We think the judge was right in excluding the opinion of the psychiatrist. The part which the price of an article plays in its retail sale is a matter of common experience. Indeed, each of the sales now before us was effected by the plaintiff or the petitioners only after a reduction was made from the established price. See Commonwealth v. Isenstadt, 318 Mass. 543, 559-560; Attorney General v. "Forever Amber," 323 Mass. 302.

Neither was there any error in the exclusion of the chart offered by the plaintiff and the petitioners. This chart contained statistics compiled by the commission showing cases before local licensing boards and the courts for the years 1934 through 1954 involving sales to minors and sales outside legal hours.

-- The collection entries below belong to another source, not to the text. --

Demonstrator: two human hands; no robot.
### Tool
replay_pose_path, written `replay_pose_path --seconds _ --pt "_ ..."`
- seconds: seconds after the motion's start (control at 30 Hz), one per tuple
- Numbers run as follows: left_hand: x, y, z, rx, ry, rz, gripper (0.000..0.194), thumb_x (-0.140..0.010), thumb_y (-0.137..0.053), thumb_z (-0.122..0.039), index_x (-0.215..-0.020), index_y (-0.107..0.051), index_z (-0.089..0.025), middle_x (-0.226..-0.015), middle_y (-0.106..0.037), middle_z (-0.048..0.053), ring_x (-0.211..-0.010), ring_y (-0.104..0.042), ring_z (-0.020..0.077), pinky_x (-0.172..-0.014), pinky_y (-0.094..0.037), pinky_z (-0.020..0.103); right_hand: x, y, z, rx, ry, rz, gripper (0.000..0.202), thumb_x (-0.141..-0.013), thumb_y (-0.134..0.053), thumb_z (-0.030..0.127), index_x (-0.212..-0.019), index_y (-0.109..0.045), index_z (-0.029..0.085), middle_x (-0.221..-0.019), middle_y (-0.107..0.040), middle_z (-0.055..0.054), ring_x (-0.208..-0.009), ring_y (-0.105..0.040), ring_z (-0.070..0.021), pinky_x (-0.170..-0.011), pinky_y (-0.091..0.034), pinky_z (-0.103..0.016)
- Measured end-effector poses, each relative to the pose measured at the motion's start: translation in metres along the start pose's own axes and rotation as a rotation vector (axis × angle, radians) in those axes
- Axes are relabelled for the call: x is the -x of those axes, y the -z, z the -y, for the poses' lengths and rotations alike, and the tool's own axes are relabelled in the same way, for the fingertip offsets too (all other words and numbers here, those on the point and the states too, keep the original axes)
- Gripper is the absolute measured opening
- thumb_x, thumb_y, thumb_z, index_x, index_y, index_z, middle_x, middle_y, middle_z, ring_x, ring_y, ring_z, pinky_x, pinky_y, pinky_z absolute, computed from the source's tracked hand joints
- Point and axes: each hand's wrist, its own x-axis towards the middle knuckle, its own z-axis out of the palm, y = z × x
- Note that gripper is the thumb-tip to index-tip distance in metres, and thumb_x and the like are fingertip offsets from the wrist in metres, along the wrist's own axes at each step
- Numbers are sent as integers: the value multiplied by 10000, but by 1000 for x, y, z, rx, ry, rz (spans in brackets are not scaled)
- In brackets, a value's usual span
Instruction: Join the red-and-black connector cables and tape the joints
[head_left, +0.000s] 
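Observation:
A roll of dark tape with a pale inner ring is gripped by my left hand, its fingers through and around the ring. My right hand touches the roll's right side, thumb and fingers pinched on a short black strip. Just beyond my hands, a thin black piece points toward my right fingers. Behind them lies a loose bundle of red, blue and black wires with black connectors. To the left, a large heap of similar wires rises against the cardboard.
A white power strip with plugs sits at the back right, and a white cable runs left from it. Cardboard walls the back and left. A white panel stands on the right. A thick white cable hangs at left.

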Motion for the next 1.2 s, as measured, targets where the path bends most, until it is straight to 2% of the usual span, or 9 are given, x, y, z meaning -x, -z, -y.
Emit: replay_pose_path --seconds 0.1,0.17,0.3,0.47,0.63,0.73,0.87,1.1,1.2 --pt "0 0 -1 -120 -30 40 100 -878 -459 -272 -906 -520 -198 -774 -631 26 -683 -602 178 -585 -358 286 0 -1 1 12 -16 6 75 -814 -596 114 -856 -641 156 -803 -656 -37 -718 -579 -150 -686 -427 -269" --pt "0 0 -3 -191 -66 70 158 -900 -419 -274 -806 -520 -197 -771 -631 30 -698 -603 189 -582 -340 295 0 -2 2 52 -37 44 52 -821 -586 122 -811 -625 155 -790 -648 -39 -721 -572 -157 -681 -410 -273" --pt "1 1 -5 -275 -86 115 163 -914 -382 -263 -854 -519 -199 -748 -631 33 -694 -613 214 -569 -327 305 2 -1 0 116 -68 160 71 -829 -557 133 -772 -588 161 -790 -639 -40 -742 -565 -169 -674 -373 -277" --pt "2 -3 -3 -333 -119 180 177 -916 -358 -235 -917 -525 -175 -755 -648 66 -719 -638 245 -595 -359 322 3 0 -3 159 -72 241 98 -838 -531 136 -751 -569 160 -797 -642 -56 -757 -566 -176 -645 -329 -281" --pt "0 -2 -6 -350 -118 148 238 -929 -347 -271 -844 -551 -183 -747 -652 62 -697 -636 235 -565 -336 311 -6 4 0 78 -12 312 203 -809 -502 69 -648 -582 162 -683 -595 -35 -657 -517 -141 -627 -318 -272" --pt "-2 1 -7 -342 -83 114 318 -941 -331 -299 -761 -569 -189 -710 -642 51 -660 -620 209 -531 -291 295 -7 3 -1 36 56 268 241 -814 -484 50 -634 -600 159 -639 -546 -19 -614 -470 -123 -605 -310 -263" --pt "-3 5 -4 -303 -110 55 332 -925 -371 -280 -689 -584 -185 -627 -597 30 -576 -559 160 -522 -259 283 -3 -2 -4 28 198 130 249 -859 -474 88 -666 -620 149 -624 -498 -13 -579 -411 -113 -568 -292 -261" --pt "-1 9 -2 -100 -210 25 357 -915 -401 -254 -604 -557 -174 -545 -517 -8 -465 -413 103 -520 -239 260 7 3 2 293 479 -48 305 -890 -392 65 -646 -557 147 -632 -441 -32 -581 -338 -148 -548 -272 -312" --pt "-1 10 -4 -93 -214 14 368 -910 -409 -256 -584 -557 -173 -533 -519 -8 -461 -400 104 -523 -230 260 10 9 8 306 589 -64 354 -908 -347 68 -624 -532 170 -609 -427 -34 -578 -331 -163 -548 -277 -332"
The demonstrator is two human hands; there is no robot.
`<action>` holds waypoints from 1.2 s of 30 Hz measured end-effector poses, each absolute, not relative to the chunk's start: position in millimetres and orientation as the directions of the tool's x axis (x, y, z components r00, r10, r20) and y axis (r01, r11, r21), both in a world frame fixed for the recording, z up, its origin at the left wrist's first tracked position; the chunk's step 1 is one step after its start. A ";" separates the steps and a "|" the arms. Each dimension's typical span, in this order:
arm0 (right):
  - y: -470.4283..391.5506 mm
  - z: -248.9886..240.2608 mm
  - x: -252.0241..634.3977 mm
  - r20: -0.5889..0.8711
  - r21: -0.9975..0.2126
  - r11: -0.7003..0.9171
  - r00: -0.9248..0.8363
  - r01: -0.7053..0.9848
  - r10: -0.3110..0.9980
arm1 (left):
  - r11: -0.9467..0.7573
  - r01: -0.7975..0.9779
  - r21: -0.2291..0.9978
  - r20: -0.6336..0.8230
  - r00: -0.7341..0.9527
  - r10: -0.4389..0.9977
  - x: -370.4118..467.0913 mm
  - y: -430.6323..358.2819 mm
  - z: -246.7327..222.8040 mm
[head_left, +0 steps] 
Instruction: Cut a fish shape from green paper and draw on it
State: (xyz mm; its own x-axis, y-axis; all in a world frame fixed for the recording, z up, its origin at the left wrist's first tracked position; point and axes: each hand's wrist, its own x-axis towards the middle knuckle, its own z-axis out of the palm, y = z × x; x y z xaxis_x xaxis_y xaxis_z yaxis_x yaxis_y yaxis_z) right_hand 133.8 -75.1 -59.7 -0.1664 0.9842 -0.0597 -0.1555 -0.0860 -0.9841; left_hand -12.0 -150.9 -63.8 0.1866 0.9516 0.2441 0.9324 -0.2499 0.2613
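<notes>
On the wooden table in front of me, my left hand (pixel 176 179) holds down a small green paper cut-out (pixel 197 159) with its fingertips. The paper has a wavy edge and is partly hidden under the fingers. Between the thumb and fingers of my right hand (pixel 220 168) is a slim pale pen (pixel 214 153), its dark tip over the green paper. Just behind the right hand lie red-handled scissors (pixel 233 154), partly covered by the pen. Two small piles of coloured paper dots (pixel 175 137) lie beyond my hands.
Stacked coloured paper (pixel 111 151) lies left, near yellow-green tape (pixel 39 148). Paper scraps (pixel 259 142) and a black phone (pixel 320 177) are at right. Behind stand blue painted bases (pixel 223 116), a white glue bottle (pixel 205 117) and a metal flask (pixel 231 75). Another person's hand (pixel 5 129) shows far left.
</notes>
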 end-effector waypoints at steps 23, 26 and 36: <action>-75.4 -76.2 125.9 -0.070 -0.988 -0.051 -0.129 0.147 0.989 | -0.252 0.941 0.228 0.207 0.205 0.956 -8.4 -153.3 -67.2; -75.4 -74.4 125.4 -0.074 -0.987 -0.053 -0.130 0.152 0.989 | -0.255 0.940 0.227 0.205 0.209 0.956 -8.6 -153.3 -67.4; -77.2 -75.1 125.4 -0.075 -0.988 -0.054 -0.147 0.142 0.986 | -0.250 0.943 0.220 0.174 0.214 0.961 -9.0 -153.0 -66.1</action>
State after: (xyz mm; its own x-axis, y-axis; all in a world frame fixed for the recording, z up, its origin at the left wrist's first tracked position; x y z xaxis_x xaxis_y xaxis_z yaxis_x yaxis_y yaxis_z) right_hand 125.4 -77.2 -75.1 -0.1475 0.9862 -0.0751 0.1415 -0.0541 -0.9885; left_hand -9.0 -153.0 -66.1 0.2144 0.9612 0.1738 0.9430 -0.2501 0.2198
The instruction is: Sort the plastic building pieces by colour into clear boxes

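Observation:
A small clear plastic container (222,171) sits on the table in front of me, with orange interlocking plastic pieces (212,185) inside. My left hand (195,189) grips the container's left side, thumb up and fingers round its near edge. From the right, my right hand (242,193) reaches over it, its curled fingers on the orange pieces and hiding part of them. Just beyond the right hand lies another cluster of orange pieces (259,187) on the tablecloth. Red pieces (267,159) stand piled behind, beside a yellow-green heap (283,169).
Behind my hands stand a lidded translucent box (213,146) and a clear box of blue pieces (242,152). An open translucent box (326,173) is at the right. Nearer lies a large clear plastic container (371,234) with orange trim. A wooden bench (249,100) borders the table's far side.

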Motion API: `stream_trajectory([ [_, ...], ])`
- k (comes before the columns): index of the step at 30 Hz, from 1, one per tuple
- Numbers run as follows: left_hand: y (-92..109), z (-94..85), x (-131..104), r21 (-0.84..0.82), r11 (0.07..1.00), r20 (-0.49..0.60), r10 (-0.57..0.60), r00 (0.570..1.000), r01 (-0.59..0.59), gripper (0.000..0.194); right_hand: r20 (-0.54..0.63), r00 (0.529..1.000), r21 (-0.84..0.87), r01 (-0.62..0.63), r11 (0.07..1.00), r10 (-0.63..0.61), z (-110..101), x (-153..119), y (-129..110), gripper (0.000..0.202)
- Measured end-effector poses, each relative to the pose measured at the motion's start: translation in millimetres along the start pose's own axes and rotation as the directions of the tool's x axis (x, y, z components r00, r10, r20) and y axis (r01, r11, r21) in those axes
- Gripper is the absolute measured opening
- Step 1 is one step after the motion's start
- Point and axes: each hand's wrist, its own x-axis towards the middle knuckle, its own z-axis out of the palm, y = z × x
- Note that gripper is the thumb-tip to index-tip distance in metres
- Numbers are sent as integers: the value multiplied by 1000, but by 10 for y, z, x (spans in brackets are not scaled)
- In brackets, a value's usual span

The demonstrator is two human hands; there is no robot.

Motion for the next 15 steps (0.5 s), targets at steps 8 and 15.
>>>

It was offered, presumably, to show that such violations were not reduced by the statute. A sufficient answer is that the statute, § 25C, was operative about a year before the present proceedings were commenced and that would seem to be too short a time to test its effectiveness. Furthermore, the statute is not especially directed against sales to minors and sales after hours but aims at a general improvement of the liquor business. The chart with the other evidence falls short of showing that the statute is invalid.

It follows that a final decree is to be entered dismissing the bill in equity and that judgments are to be entered dismissing the petitions for writs of certiorari.

So ordered.

NOTES

[1] The companion cases are Benjamin D. Soble vs. Alcoholic Beverages Control Commission and Macy's Liquor Inc. vs. Alcoholic Beverages Control Commission.